My son is 11 and is not a bad little rider. I have often found myself having to wade through a gaggle of girls to drag him out to do his round or whatever. His pony stopped the other day at a fence and I suggested maybe he should try warming up his pony a bit more instead of socialising quite so much:rolleyes:

Of course his dad encourages him:eek:
 
My son rides like an old farmer, when we went riding in Iceland he certainly didn't look out of place! :D :D :D ;)

Sadly he's not interested in riding, he'll flob about with Fákur, or one of the safe ones, but sadly isn't interested in riding. Loves being groom if we drive out, and for shows.

I think you are doing a grand job, keep things light hearted, and say every now and again "tell me to butt out if you want, I don't want you to feel I am intefering" (or words to that effect) that way you'll never come across as a control freak as some DIY yards seem to have a pet one in the corner!;)
 
I'm sure if you offer some sort of help/support/joint ride out he would really appreciate it as your have come across as being really friendly and helpful.

Going through something similar at my yard, although some people are just laughing behind this new woman's back, I've stood up for her and helped her as much as I can and have told her to tell me to butt out if she feels she doesn't need my help.
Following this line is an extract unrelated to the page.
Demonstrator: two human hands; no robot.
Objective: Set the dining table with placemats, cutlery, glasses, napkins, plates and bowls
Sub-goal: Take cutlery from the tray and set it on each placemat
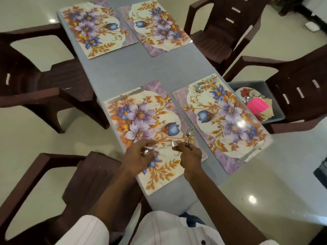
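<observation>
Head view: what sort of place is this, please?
Probably a home dining area: a long grey table laid with four floral placemats, brown plastic armchairs round it, and cutlery held in the left hand and right hand.

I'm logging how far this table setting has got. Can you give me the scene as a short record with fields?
Near-left placemat: one knife along its far edge
Near-right placemat: fork and spoon far edge, second knife near edge
Far placemats: no cutlery
Left hand: pinches a utensil
Right hand: grips a spoon
Grey bin: plates, pink napkins
</observation>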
I don't see the point in criticising someone for not doing things perfectly, its much better to ask them do they need help and show them and offer some time to them.

Good on ya:)
 
You're a really kind person to help this man. It would be good if he could have some lessons though. Perhaps he could also see if there's anywhere that does classes for stable management, feeding horses etc.
 
now I think of it, would you like to come to my yard and teach some of the others on how to respect people!
 
Lol Loopslou, why not!

We chatted again this morning and I discovered that he is having lessons actually, but that his instructor couldn't make it this week which is why I havn't seen her/ him. I suggested an RA and he seemed very interested. We have a short ride planned for saturday so I'll let you know how it goes. :D

Incidentally, I could do with refreshing my horse care and stable management skills on some kind of day long course. Does anyone have any recommendations? I am in the Worcestershire area by the Wyre Forest and there are 4 or 5 others that would probably be interested too.
 
Last edited:
I would ask him if he fancies doing a bit of schooling together? I know what you mean, you don't want to butt in or anything or come across as looking down on him etc. Once there was somebody on our old yard who was a beginner like me (well to be honest she had a lot less experience than me) and we used to share the school now and again - it was great fun, I think I put her at her ease and we had a laugh and used to enjoy schooling, even if it went wrong - we did lots of daft stuff together and it helped her relax. Doesn't sound to me like you're a bossy person anyways, I'm sure he'd only be too glad of the help - specially as your yard is DIY.
 
I also think you sound lovely and tactful

lol men maybe different than us ladies - my uncle for one has never had a lesson in his life, he got bored watching my neice ride so hopped on one himself. he until a few years ago had 4 ex race horses :rolleyes: and competed xc and hacked on them :) tut tut but he and horses had great fun

the guy maybe a bit embarrassed as well, female yard and not very experienced - he may be dying for you to make the first move re schooling etc it woudl give you an idea if he is like my uncle or not :) and if he was he would politely laugh and say he only does walk or canter as it is uncomforable :rolleyes:
 
Do you have any books or stuff you could offer to lend him? I know I have loads at my parents which to be honest I could do with re-reading! Just say to him that they really helped you when you first had a horse and you think it may help him if he'd be interested.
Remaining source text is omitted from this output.